私の後頭部に手を添え、更に自分の方に引き寄せながら、門倉さんは囁いた。


「バカだな、おれ…。ホントバカだ」


彼の声も震えていた。


「俺にもう一度、チャンスをくれないか?」


その言葉に促され、私はそっと顔を上げる。


「今度こそ、須藤の気持ちをないがしろにしたりしないから」


その間に後頭部にあった右手は私の左頬へと移動し、指先で優しく、遠慮がちに、涙を拭われた。


右頬も同様に。


「やっぱ転勤はやめた。

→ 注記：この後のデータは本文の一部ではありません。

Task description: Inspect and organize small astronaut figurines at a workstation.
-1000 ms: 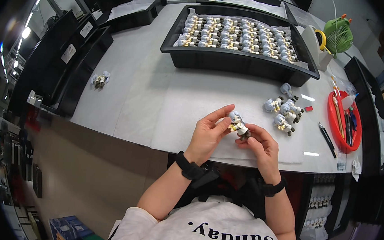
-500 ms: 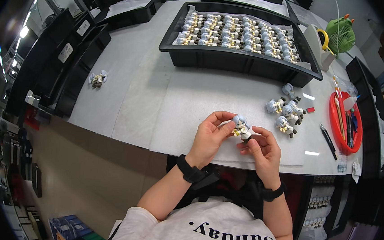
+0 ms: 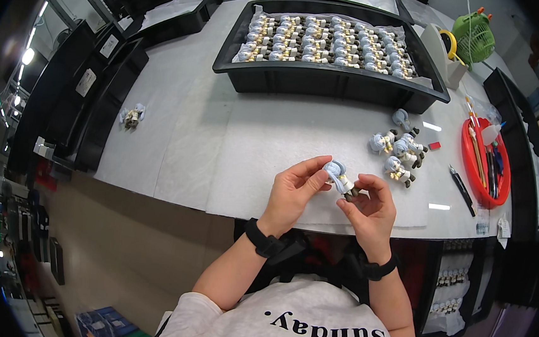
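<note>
Between my two hands, just above the white mat's near part, is a small figurine (image 3: 341,177) with pale blue hair, a white outfit and dark feet. My left hand (image 3: 295,188) is closed on its head, thumb and fingers pinching the hair. At its feet, the fingers of my right hand (image 3: 371,209) pinch the dark lower part. Several similar figurines (image 3: 403,148) lie in a loose group beyond my right hand. A lone figurine (image 3: 132,116) lies far off to the left.
A black tray (image 3: 326,87) with rows of figurines stands at the back. On the right are a red basket (image 3: 497,198) of brushes and tools, a black pen-like tool (image 3: 463,191), a small red piece (image 3: 434,145) and a green fan (image 3: 473,37). Black bins (image 3: 114,93) line the left.
The figurine has been turned between my fingers: its front showed before, and now its long hair faces up. The whole view has shifted slightly.
</note>
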The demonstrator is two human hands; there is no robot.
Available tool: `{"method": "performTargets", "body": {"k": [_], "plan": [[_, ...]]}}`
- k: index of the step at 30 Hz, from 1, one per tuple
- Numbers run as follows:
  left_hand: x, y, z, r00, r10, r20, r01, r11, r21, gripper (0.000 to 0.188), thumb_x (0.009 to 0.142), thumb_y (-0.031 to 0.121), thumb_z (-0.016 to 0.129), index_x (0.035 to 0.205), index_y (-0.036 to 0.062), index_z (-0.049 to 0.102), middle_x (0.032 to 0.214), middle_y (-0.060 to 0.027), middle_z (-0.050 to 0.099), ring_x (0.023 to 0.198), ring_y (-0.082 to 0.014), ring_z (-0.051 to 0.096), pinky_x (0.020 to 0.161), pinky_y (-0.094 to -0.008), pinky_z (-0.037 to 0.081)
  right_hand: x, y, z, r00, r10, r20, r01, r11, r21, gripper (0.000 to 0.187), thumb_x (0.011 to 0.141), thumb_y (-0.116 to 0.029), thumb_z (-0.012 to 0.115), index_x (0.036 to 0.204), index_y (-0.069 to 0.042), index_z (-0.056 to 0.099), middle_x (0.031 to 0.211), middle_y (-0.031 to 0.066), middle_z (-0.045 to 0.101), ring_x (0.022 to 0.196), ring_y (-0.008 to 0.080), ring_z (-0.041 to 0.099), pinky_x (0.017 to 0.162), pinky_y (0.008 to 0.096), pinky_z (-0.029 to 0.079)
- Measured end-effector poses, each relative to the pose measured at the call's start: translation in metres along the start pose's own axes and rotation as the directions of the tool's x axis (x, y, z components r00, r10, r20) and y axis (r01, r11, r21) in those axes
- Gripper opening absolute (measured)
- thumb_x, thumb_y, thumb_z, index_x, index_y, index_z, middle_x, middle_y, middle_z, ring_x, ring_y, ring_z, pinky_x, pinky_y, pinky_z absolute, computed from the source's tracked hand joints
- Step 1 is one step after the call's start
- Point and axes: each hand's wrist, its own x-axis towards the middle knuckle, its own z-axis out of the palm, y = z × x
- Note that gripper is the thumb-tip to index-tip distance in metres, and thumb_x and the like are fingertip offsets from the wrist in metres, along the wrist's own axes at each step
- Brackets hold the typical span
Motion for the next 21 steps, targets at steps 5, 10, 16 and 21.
{"method": "performTargets", "body": {"k": [5,10,16,21], "plan": [[0.0,0.0008,0.0013,1.0,-0.003,-0.004,0.003,0.999,-0.043,0.029,0.086,0.01,0.053,0.114,0.001,0.052,0.101,-0.0069,0.059,0.088,-0.0117,0.056,0.078,-0.0256,0.049,0.0001,-0.0005,-0.0011,1.0,-0.011,-0.018,0.011,1.0,0.003,0.045,0.066,0.008,0.068,0.106,-0.001,0.049,0.1,0.0044,0.05,0.091,0.0121,0.05,0.071,0.0221,0.045],[-0.0008,0.0023,0.0009,0.999,-0.047,-0.007,0.046,0.994,-0.099,0.031,0.084,0.005,0.054,0.115,0.0001,0.051,0.102,-0.0078,0.058,0.09,-0.0125,0.056,0.079,-0.0259,0.048,-0.0003,0.0,-0.0012,1.0,-0.02,-0.003,0.02,1.0,-0.009,0.044,0.065,0.008,0.068,0.105,-0.002,0.05,0.1,0.0042,0.05,0.091,0.0119,0.05,0.071,0.0219,0.045],[-0.0014,0.0027,0.0019,1.0,0.015,0.019,-0.015,1.0,0.025,0.042,0.076,0.0,0.062,0.116,-0.0029,0.049,0.104,-0.0103,0.057,0.094,-0.0152,0.055,0.084,-0.0277,0.045,0.0004,-0.0005,-0.0014,0.999,-0.028,0.021,0.029,0.999,-0.034,0.044,0.066,0.008,0.067,0.105,-0.002,0.05,0.1,0.0044,0.05,0.09,0.0121,0.05,0.071,0.0218,0.045],[-0.0016,0.0021,0.0011,0.998,0.054,0.029,-0.055,0.998,0.024,0.043,0.075,-0.003,0.062,0.116,-0.0026,0.048,0.108,-0.0115,0.055,0.099,-0.0164,0.054,0.086,-0.029,0.045,0.0011,-0.0025,0.0015,1.0,-0.017,0.015,0.018,0.999,-0.047,0.039,0.07,0.006,0.065,0.105,0.0,0.049,0.1,0.0052,0.05,0.091,0.0122,0.05,0.072,0.0223,0.046]]}}
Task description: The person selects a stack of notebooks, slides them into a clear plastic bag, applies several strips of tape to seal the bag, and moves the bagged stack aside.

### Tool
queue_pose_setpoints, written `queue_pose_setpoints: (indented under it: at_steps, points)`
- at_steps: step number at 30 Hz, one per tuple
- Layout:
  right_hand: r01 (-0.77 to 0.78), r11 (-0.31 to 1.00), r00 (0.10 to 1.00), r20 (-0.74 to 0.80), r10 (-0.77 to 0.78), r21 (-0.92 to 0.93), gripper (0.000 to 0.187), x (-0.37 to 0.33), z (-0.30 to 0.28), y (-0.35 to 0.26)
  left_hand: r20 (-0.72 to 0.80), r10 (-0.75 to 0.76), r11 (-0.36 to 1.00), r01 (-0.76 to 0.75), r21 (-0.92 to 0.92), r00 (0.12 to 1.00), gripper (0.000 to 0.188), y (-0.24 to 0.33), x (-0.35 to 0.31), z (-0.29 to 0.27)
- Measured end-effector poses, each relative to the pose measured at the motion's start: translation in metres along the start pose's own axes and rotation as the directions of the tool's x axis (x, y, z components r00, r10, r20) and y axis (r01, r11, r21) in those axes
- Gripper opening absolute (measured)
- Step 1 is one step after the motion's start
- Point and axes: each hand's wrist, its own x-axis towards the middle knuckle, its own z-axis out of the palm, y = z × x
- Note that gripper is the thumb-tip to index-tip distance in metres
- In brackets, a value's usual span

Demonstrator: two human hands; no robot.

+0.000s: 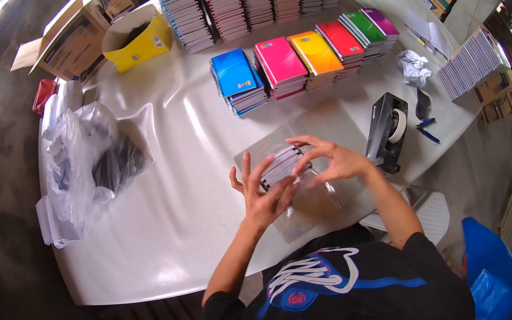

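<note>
And there, mid-frame, the left hand [261,200] and right hand [338,160] had the stack [282,165] between them, fingers curled round it, covering much of it! Clear film [331,194] barely showed below; the upper notebooks [225,8] ran out of frame.

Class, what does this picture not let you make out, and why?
Head view: the spiral-bound bundle, partly hidden by the left hand and right hand.
Head view: tall notebook stacks, tops cut off by the upper edge.
Head view: contents of the yellow box, too dark to identify.
</note>
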Motion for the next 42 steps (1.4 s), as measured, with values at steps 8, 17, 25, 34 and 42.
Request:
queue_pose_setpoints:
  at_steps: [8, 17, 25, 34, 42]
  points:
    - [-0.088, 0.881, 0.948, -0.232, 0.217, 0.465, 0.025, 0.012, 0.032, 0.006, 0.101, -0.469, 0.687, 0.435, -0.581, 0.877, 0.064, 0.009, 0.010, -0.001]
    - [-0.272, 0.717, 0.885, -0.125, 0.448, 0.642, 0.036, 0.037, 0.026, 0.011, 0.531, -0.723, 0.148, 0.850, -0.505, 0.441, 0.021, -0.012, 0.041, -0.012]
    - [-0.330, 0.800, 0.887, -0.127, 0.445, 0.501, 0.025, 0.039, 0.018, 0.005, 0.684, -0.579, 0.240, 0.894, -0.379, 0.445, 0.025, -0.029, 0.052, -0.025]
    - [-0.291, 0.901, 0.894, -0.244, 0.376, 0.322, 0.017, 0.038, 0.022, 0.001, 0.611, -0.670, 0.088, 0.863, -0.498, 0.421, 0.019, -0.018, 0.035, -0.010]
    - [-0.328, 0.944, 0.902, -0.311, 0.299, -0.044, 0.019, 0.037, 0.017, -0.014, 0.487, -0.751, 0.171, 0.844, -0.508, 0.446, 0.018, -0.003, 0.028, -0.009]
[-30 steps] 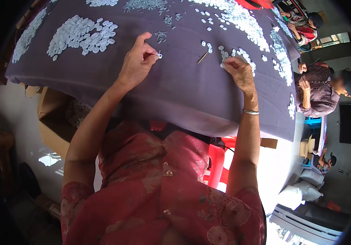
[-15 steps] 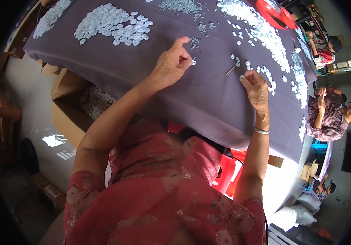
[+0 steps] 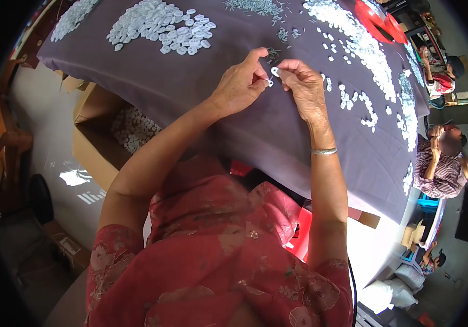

ここでバリバリ頑張って、ここで頂点に立つ」


「……で、でも、私…」


突然浮かび上がったその不安要素を、私は反射的に口にしていた。


「また、あんな事を、できるようになるかどうかは…」


そこで思わず目を瞑り、俯く。


「……そんなことどうでも良い」


肝心なワードは口にしなかったけれど、それでも彼には伝わったようだ。